Your Claude-judged evals are over-scoring your Claude-generated outputs.
Your GPT-judged evals are over-scoring your GPT-generated outputs.
If you're A/B testing prompts across providers using a same-provider judge, you're tilting the outcome toward that judge's provider.

The effect size we've seen here (rank 1 on 3-of-3 trials) is not a rounding error. It's the difference between shipping the wrong model and shipping the right one.

How to Fix It

1. Use a cross-provider judge panel. Pick a judge from a provider that isn't generating the output. If you're comparing OpenAI and Anthropic outputs, judge with Google. Single-judge doesn't have to mean same-provider.

2. Use a consensus-of-judges pattern. Have 3+ judges score each output and take the median or majority. Self-preference gets washed out when no single judge has veto power. We're writing a 3-judge consensus pattern post on May 11 that walks through this in detail.

3. Normalize per-judge. Treat each judge's scores as a relative signal, not an absolute one. Compute Spearman rank correlation across judges before trusting the aggregate.

4. Never judge generations with the same-provider model. This is the cheapest fix. If your candidate is Claude, judge with GPT-4o or Gemini. If your candidate is GPT-4o, judge with Claude or Gemini. The right answer is always "not the same provider."

The Caveats (Be Honest About What This Is)

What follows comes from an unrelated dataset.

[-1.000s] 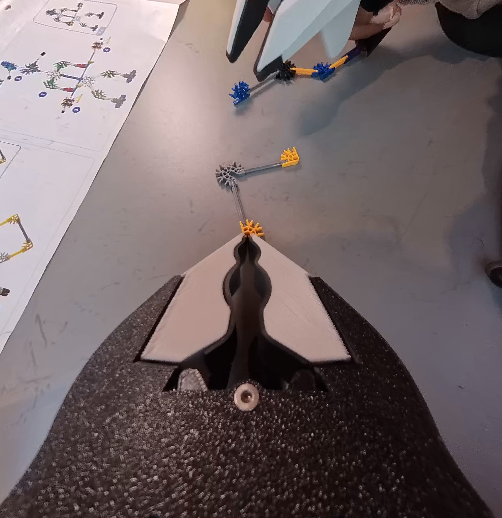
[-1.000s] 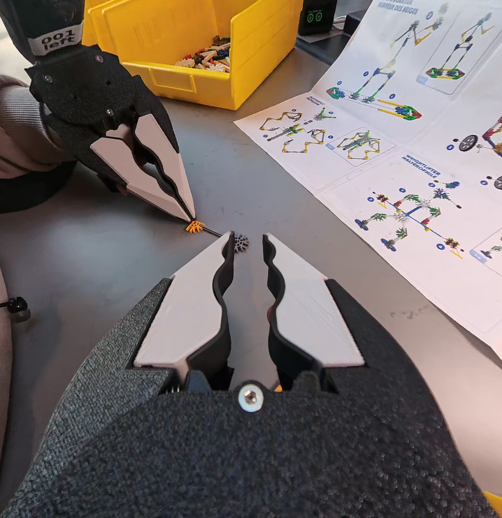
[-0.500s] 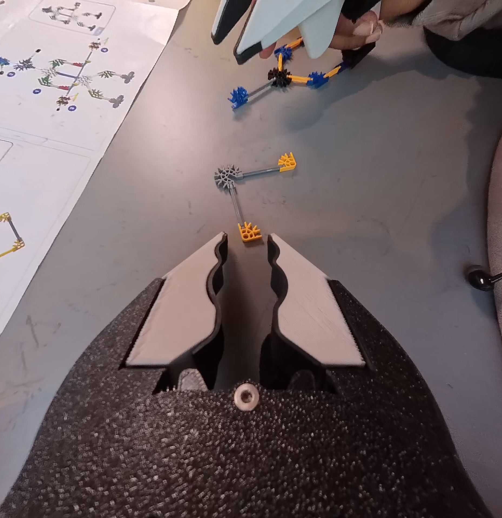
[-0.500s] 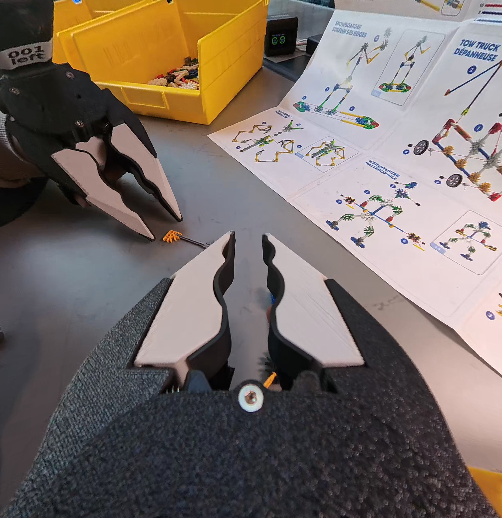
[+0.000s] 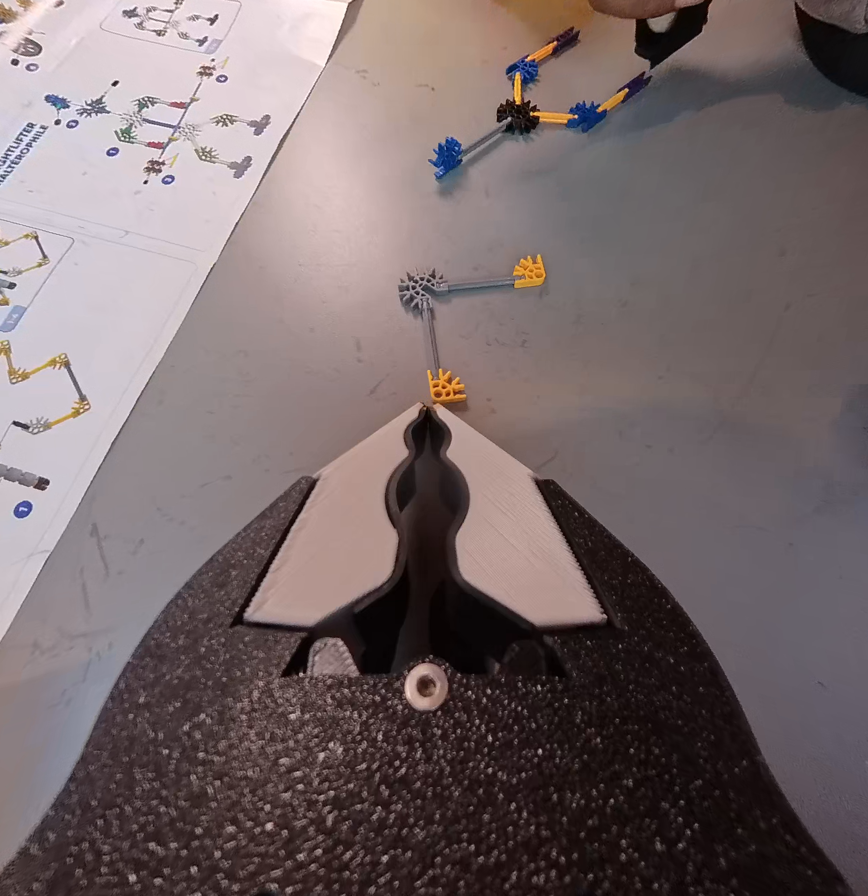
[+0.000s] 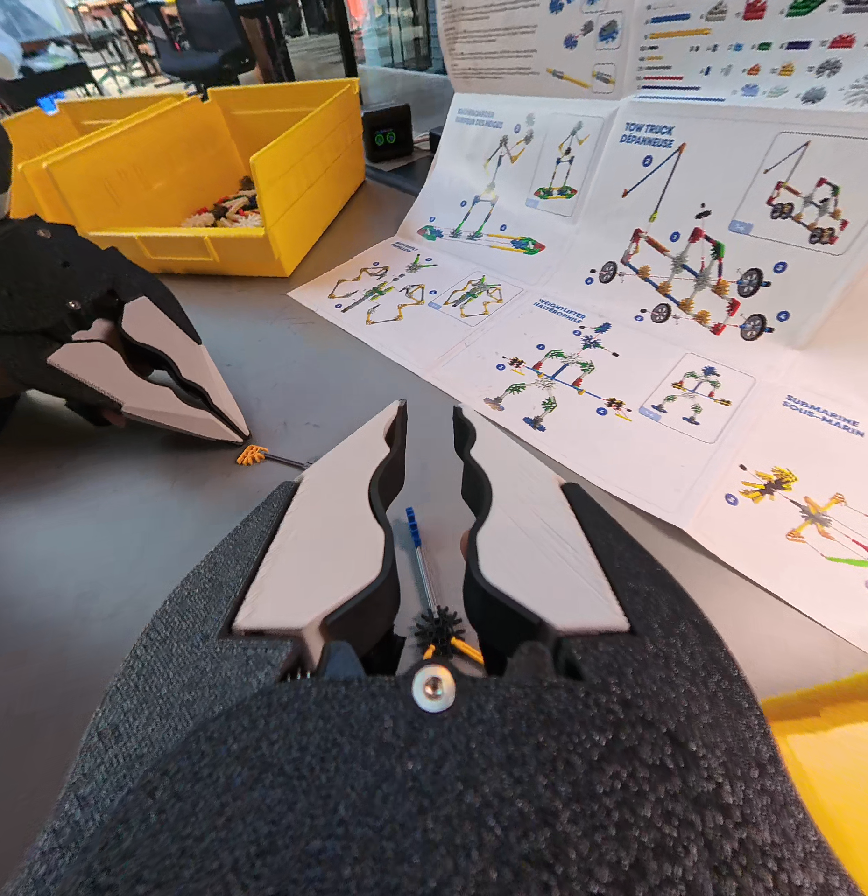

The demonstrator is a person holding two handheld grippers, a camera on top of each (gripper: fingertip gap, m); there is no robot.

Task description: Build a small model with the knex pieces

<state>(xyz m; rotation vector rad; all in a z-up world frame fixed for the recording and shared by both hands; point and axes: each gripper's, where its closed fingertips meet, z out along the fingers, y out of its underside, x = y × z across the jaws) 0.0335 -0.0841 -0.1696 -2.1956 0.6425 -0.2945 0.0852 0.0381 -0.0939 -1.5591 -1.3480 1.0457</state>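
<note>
The desk is a dull grey surface, scuffed and scratched, with a big fold-out instruction sheet spread across one side and partly propped upright at the back. Behind the sheet's near corner sit yellow bins, one holding a heap of small construction pieces, and a little black device with green lights; farther off the room shows dark chairs and table legs. The left tongs are closed tip to tip with nothing between them, hovering just beside a yellow connector at the end of a small grey-rod piece lying flat. The right tongs stand parted, empty, above a blue, black and yellow rod figure that lies well apart from the grey one. A second patch of yellow shows at the right view's lower corner.
</note>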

Three trials is not a significance test. We also didn't randomize the response order across judges — so some of the effect could be position bias (if every judge has a slight preference for position A, B, or C, that would partially mask or amplify self-preference depending on which letter mapped to each provider). A proper study would shuffle response order per judge and run 20+ trials.

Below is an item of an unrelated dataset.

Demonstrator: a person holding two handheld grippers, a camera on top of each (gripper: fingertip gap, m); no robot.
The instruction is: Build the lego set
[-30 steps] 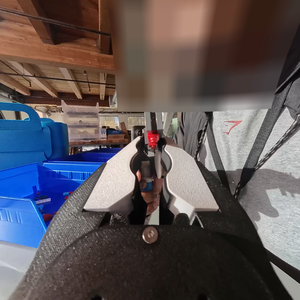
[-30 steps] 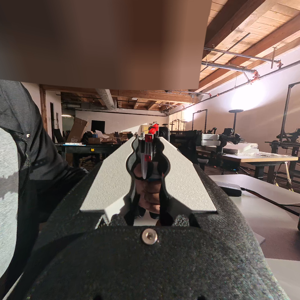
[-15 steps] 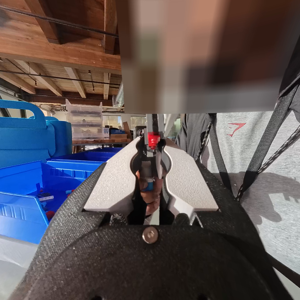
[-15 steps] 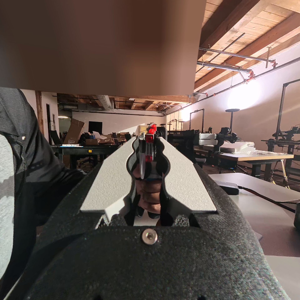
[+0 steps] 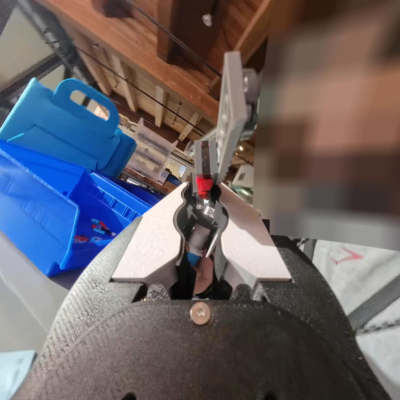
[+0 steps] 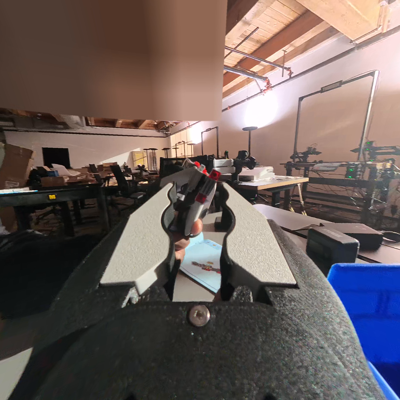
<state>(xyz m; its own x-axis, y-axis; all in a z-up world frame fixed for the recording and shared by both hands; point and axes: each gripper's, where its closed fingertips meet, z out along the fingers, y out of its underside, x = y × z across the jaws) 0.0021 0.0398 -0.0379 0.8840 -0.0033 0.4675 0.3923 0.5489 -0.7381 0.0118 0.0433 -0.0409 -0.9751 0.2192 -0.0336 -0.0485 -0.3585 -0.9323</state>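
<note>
My left gripper (image 5: 204, 186) is shut on the grey lego model (image 5: 203, 160), which has a red piece (image 5: 203, 187) at the jaw tips and a long grey wing plate (image 5: 231, 104) rising to the upper right. The model is held in the air, tilted. In the right wrist view the same model (image 6: 201, 188) lies slanted between the jaws of my right gripper (image 6: 198, 186). Those jaws stand open and apart from it. A person's finger (image 6: 195, 227) shows just behind the model.
Blue bins (image 5: 43, 216) holding several loose bricks (image 5: 97, 229) and a blue carry case (image 5: 71, 121) are at the left. An instruction booklet (image 6: 201, 262) lies on the table below my right gripper. A black box (image 6: 331, 246) and a blue bin (image 6: 368, 313) are at the right. Left and right tips are no more than a few centimetres apart.
My right gripper has opened and let go of the model. My left gripper has rolled, tilting the model. The right wrist view now looks lower, at the table and booklet.
</note>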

What it is, though, is a clean replication target. If you run this same experiment on your own provider set with your own prompt and see the same diagonal, that's another data point. The effect is well-documented in the literature — this is just a fresh, reproducible demonstration.

How to Replicate This

# Pseudocode — use the Promptster API or MCP server
from promptster import compare, test

# Step 1: generate 3 responses
responses = compare(
    prompt="Write a 120-word paragraph...",
    configurations=[
        {"provider": "openai", "model": "gpt-4o"},
        {"provider": "anthropic", "model": "claude-sonnet-4-5"},
        {"provider": "google", "model": "gemini-2.5-flash-lite"},
    ],
)

# Step 2: build the judge prompt with a fixed order
judge_prompt = f"""
Below are three anonymous responses...
Response A: {responses[0].text}
Response B: {responses[1].text}
Response C: {responses[2].text}

Rank them from best to worst...
"""

# Step 3: ask each provider to judge
for judge in ["openai", "anthropic", "google"]:
    ranking = test(provider=judge, model="...", prompt=judge_prompt)
    print(f"{judge}: {ranking}")

Run it. Post the results. Let us know if you see the same diagonal.

The Habit Change

The single biggest eval upgrade most teams can make today is to stop using the same model to generate and judge. It's not a dramatic refactor. It's a one-line change in the judge config. And it removes the dominant bias in your metrics.

For more on robust evaluation methodology, see our post on how to use AI consensus analysis to improve output quality and the upcoming 3-judge consensus pattern on May 11.

Tests run 2026-04-19 via the Promptster MCP server. Fixed response order (A=OpenAI, B=Anthropic, C=Google) across all three judges. Temperature 0.1. Three trials.